While there are reports of a few, large fish which appear to fit the description of Tor tor in some rivers of the Himalayan region, anecdotal reports from anglers suggest that there are very few juvenile fish. This may demonstrate that spawning behaviours have been changed, due to a number of possible factors, but dam building is one of the most likely culprits.
The planned Pancheswar Dam on the Sarda River (also called Mahakali River when shared by Nepal) will halt the migration of all freshwater fauna, including mature Tor tor.
Climate change is likely to have a devastating effect on fish species of the Himalayas, due to a combination of increased flows from glacial melt and rising temperatures due to both a generally warmer local climate and the effect of impoundments.

Releases of non-native fish are also having an impact upon fish of Himalaya, like Tor tor. Given the high incidence of Buddhist belief in the region, many of these are inadvertent 'liberation' of highly invasive species, both fish and other organisms like turtles and frogs.

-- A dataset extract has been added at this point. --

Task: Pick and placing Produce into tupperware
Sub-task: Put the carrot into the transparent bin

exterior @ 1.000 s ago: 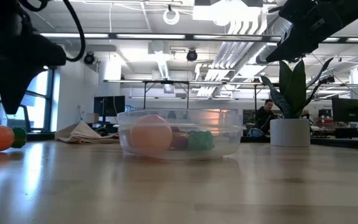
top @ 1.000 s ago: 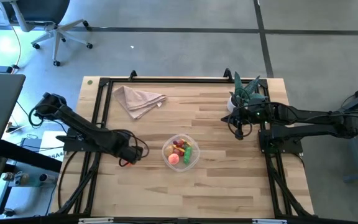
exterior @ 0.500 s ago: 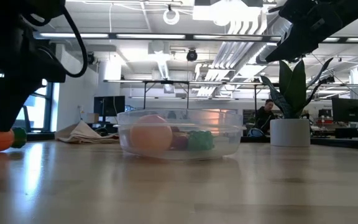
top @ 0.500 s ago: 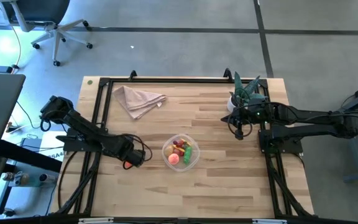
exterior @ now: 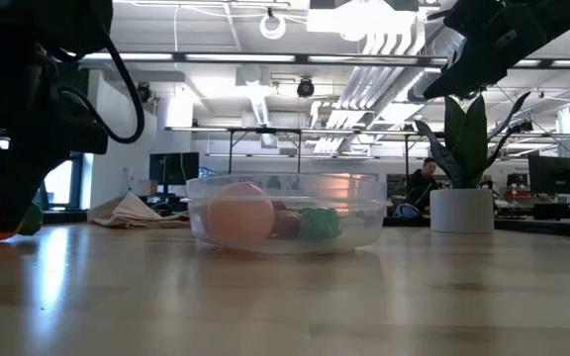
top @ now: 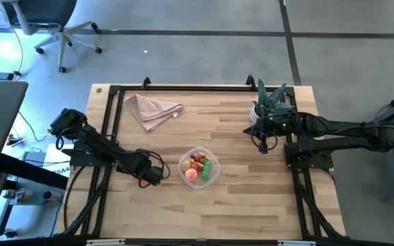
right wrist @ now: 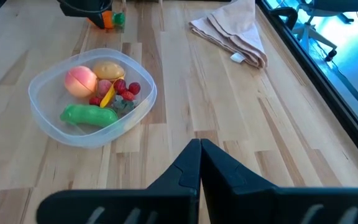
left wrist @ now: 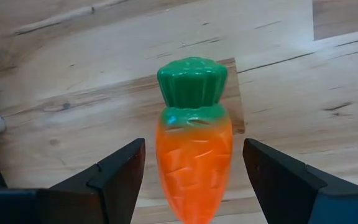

Calls for stock reinforcement through stocking are understandable, but have often caused more problems for wild stock. A correct and long-term study of relative species populations will be needed prior to any attempt to recover stocks through artificial breeding.

As has been demonstrated previously, attempts to restock without an adequate understanding of species ratios, or by using incorrect species, can have catastrophic effects upon the target species for a conservation plan.